◆ **What this task involves**
Retype the material below, keeping each line identical.

◆ **Supplied material**
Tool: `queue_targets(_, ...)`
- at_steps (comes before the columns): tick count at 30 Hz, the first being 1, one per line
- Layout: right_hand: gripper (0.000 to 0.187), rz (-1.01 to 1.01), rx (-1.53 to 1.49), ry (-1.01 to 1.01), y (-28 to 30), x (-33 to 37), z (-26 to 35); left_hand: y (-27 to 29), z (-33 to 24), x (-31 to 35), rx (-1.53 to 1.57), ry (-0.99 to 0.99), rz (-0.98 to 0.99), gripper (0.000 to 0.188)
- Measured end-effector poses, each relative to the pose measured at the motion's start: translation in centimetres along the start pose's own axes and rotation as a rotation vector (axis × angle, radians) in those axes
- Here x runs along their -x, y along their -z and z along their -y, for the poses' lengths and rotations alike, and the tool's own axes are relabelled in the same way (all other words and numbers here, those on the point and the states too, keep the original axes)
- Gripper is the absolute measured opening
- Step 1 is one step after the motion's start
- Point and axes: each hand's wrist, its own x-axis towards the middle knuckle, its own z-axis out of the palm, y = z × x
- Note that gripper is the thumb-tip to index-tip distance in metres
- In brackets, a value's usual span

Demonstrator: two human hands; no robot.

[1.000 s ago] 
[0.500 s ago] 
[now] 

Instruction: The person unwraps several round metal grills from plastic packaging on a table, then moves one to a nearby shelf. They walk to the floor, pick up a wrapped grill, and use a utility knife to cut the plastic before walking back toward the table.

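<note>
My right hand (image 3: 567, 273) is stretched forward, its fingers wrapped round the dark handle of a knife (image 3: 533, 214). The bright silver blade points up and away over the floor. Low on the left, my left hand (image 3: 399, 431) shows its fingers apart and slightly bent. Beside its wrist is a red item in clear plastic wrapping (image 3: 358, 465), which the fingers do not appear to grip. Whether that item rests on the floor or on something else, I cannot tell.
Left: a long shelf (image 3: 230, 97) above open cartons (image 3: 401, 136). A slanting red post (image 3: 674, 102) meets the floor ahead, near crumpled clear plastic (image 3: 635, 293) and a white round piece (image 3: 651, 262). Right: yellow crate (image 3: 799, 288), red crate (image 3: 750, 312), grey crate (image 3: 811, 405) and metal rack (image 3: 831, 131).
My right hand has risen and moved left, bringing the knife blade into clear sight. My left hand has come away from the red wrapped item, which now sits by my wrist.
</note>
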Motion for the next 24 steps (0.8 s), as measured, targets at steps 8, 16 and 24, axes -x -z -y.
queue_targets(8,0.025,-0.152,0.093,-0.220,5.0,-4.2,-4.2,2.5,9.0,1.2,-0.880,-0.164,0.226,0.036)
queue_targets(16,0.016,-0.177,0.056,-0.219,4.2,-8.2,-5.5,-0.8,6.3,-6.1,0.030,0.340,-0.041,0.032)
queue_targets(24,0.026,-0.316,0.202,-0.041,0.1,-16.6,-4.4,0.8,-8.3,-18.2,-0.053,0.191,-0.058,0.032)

◆ **Answer to this exercise**
Tool: `queue_targets(_, ...)`
- at_steps (comes before the columns): tick count at 30 Hz, the first being 1, one per line
- Layout: right_hand: gripper (0.000 to 0.187), rz (-1.01 to 1.01), rx (-1.53 to 1.49), ry (-1.01 to 1.01), y (-28 to 30), x (-33 to 37), z (-26 to 35); left_hand: y (-27 to 29), z (-33 to 24), x (-31 to 35), rx (-1.53 to 1.57), ry (-0.99 to 0.99), rz (-0.98 to 0.99), gripper (0.000 to 0.188)
- Measured end-effector poses, each relative to the pose measured at the motion's start: translation in centimetres along the start pose's own axes and rotation as a rotation vector (axis × angle, radians) in those axes
- Here x runs along their -x, y along their -z and z along their -y, for the poses' lengths and rotations alike, and the tool's own axes are relabelled in the same way (all other words and numbers here, those on the point and the states too, keep the original axes)
- Gripper is the absolute measured opening
- Step 1 is one step after the motion's start
- Point and axes: each hand's wrist, its own x-axis towards the middle knuckle, its own z-axis out of the palm, y = z × x
- Note that gripper is the thumb-tip to index-tip distance in metres
- In brackets, a value's usual span

Demonstrator: two human hands; no robot.

[1.000 s ago] 
[0.500 s ago] 
[now] 

Instruction: The person unwraps several round metal grills from plastic packaging on a table, then moves one to a nearby shelf. They walk to the floor, pick up a wrapped grill, and use a utility knife to cut the plastic before walking back toward the table.

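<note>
My right hand (image 3: 567, 273) is stretched forward, its fingers wrapped round the dark handle of a knife (image 3: 533, 214). The bright silver blade points up and away over the floor. Low on the left, my left hand (image 3: 399, 431) shows its fingers apart and slightly bent. Beside its wrist is a red item in clear plastic wrapping (image 3: 358, 465), which the fingers do not appear to grip. Whether that item rests on the floor or on something else, I cannot tell.
Left: a long shelf (image 3: 230, 97) above open cartons (image 3: 401, 136). A slanting red post (image 3: 674, 102) meets the floor ahead, near crumpled clear plastic (image 3: 635, 293) and a white round piece (image 3: 651, 262). Right: yellow crate (image 3: 799, 288), red crate (image 3: 750, 312), grey crate (image 3: 811, 405) and metal rack (image 3: 831, 131).
My right hand has risen and moved left, bringing the knife blade into clear sight. My left hand has come away from the red wrapped item, which now sits by my wrist.
</note>
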Motion for the next 24 steps (0.8 s), as measured, targets at steps 8, 16 and 24, axes -x -z -y.
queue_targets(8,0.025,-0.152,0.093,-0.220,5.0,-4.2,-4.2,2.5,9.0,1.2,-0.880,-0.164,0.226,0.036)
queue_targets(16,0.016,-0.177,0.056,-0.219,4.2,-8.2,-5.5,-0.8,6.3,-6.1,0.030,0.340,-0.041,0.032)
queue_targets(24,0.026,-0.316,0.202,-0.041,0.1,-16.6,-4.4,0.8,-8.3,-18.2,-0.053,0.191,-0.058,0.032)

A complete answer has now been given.